In the last 2 week, I use the line_profiler (kernprof) to profile the function _update_mutual_information() line by line of imaffine.py when running the affine registration example.
We can see the most time consuming functions are: 1. gradient() – 43.5%, 2. update_gradient_dense() – 38.5%, 3. _update_histogram() – 17.8%.
For the first function, the actual time consuming part is inside the function _gradient_3d() of vector_fields.pyx. I cythonized it, in which I made it cdef void and nogil, this gave me 1.47 times speed up. And then I parallelized it using prange and local function, it totally gave me 6.48 times speed up.
For the second function, the actual time consuming part is inside the function _joint_pdf_gradient_dense_3d() of parzenhist.pyx. I made it void and nogil, this gave me 3.05 times speed up. But if I parallelize it using prange, it will be slow down. So I didn’t do that.

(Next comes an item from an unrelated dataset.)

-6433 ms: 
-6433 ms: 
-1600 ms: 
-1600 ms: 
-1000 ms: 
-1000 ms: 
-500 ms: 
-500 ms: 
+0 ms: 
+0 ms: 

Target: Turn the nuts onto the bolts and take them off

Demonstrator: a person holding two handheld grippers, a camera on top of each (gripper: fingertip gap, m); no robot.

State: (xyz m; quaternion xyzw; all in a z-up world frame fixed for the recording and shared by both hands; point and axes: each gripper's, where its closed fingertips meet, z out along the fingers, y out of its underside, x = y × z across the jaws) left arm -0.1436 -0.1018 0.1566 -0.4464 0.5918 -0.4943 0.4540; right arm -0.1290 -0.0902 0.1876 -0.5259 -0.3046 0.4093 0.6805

For the third one, the real time consuming part is in the function _compute_pdfs_dense_3d() of parzenhist.pyx. Again, I made it void and nogil, the run time performance was almost the same as before. However, if I parallelize it using prange, it will again be slow down. So, like the second one, I didn’t do this.
Then I go on to try to parallelize the diffeomorphic registration. I first profile the example of diffeomorphic registration, then try to do the line profiler. And I find out the most time consuming function is __invert_models() – 47%. And the actual function that takes time is _compose_vector_fields_3d(). I try to parallelize it, but the speed up performance is not quite clear. I will try to investigate more on this.